:: WHAT IS BEING ASKED ::
Nothing outside the range is wanted. Repeat exactly the lines below from the one with "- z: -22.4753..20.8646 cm" through the one with "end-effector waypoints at".

[DATA FOR PROCESSING Boundary: Start]

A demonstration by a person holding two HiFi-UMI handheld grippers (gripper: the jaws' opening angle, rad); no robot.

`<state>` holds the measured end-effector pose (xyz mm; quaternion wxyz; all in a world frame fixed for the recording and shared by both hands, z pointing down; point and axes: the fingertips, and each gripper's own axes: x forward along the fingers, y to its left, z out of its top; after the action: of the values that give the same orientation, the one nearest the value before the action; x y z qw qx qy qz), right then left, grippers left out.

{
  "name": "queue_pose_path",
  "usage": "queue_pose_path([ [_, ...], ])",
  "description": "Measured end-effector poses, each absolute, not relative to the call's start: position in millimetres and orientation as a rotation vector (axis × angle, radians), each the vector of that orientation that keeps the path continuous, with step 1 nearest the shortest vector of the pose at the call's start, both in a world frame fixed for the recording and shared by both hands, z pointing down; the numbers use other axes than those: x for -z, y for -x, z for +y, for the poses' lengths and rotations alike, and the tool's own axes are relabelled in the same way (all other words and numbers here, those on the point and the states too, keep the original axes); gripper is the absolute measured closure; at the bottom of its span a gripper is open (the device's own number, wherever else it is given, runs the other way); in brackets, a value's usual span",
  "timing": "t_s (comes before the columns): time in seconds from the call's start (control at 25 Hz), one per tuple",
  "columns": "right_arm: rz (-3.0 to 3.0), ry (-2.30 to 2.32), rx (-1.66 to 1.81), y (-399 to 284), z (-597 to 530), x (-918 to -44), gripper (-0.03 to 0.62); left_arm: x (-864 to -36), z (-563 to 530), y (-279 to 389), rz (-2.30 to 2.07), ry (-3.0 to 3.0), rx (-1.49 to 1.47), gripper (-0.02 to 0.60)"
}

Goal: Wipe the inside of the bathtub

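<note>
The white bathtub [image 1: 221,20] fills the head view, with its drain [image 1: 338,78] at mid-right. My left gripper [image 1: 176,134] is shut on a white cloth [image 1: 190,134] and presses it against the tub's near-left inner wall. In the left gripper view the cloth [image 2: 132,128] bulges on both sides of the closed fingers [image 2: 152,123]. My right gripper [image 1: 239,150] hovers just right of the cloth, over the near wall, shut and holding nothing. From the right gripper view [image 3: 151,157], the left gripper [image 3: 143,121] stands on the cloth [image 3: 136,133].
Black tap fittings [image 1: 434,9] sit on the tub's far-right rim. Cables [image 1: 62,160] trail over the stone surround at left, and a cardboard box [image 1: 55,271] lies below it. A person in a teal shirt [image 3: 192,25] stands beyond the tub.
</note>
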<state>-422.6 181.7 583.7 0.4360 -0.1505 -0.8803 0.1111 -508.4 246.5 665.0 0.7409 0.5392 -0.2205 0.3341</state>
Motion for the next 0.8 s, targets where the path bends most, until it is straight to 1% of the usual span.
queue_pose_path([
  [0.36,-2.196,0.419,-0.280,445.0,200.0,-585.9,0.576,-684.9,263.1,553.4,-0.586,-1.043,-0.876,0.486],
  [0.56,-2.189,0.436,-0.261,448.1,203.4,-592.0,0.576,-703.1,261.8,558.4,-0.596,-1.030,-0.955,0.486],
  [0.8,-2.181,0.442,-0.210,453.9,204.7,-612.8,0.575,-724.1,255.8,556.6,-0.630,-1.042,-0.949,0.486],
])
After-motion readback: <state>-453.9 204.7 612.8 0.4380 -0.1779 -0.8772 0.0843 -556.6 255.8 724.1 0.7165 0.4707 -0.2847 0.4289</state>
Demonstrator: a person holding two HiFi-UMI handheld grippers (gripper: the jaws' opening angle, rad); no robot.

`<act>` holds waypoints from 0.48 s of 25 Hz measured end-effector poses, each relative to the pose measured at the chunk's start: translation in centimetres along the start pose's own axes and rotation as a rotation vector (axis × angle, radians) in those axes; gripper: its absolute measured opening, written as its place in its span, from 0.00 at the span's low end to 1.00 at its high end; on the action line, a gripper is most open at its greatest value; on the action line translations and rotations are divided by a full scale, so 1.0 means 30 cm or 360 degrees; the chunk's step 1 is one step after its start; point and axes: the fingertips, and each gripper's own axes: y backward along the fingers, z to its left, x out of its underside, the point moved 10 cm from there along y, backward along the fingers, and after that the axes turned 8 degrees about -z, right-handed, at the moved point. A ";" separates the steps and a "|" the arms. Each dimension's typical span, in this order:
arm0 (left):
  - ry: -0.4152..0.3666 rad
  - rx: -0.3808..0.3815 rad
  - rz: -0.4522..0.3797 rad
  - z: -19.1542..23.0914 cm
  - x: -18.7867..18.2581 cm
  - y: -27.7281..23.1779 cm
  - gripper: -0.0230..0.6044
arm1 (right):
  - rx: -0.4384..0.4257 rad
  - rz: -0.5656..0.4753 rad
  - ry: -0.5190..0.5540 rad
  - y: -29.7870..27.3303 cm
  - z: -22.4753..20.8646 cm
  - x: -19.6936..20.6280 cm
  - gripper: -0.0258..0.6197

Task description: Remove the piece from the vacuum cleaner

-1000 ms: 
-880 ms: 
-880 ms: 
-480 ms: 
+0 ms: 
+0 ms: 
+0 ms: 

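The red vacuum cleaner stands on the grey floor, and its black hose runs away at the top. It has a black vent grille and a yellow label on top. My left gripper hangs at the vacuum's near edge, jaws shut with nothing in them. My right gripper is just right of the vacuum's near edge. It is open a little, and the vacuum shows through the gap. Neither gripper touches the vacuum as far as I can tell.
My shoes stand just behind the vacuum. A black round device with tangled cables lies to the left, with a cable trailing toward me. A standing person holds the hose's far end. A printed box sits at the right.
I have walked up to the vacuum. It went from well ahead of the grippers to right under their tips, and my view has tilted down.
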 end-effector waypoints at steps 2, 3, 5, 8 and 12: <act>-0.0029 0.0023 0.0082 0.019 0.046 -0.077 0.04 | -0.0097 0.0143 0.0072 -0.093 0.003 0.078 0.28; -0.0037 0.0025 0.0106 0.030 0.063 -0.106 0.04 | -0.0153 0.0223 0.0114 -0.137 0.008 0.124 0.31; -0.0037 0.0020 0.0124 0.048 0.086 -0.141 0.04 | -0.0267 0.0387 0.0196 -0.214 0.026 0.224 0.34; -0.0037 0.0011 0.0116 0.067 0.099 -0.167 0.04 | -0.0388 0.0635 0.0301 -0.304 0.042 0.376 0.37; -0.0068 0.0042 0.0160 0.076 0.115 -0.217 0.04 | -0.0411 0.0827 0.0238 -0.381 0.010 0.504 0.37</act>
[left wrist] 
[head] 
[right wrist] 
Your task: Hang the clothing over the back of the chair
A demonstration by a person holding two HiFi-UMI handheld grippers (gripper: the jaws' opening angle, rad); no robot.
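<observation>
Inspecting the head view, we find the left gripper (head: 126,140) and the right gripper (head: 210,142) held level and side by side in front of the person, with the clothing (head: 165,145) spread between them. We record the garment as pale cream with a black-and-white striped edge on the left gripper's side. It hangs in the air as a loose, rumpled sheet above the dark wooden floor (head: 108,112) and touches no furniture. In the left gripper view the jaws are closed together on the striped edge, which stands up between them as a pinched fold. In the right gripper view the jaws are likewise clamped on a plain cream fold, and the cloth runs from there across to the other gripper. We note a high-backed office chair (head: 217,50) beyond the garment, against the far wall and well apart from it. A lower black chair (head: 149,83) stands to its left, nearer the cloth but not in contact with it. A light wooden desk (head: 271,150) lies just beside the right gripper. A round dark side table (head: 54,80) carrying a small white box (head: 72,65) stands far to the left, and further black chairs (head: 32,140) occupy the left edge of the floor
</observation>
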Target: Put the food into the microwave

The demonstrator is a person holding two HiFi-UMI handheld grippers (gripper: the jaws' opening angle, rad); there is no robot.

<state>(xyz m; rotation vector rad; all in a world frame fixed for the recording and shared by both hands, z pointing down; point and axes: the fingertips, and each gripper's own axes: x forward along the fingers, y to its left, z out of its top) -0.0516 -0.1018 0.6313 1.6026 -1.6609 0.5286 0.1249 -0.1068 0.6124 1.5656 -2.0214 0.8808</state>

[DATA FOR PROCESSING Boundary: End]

:: TASK SOLUTION ::
  - z: -22.4753..20.8646 cm
  - x: -19.6936..20.6280 cm
  - gripper: -0.0258..0.6197

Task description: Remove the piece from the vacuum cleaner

-1000 ms: 
-880 ms: 
-880 ms: 
-480 ms: 
+0 ms: 
+0 ms: 
+0 ms: 

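The red vacuum cleaner stands on the grey floor, and its black hose runs away at the top. It has a black vent grille and a yellow label on top. My left gripper hangs at the vacuum's near edge, jaws shut with nothing in them. My right gripper is just right of the vacuum's near edge. It is open a little, and the vacuum shows through the gap. Neither gripper touches the vacuum as far as I can tell.
My shoes stand just behind the vacuum. A black round device with tangled cables lies to the left, with a cable trailing toward me. A standing person holds the hose's far end. A printed box sits at the right.
I have walked up to the vacuum. It went from well ahead of the grippers to right under their tips, and my view has tilted down.
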 end-effector waypoints at steps 2, 3, 5, 8 and 12: <act>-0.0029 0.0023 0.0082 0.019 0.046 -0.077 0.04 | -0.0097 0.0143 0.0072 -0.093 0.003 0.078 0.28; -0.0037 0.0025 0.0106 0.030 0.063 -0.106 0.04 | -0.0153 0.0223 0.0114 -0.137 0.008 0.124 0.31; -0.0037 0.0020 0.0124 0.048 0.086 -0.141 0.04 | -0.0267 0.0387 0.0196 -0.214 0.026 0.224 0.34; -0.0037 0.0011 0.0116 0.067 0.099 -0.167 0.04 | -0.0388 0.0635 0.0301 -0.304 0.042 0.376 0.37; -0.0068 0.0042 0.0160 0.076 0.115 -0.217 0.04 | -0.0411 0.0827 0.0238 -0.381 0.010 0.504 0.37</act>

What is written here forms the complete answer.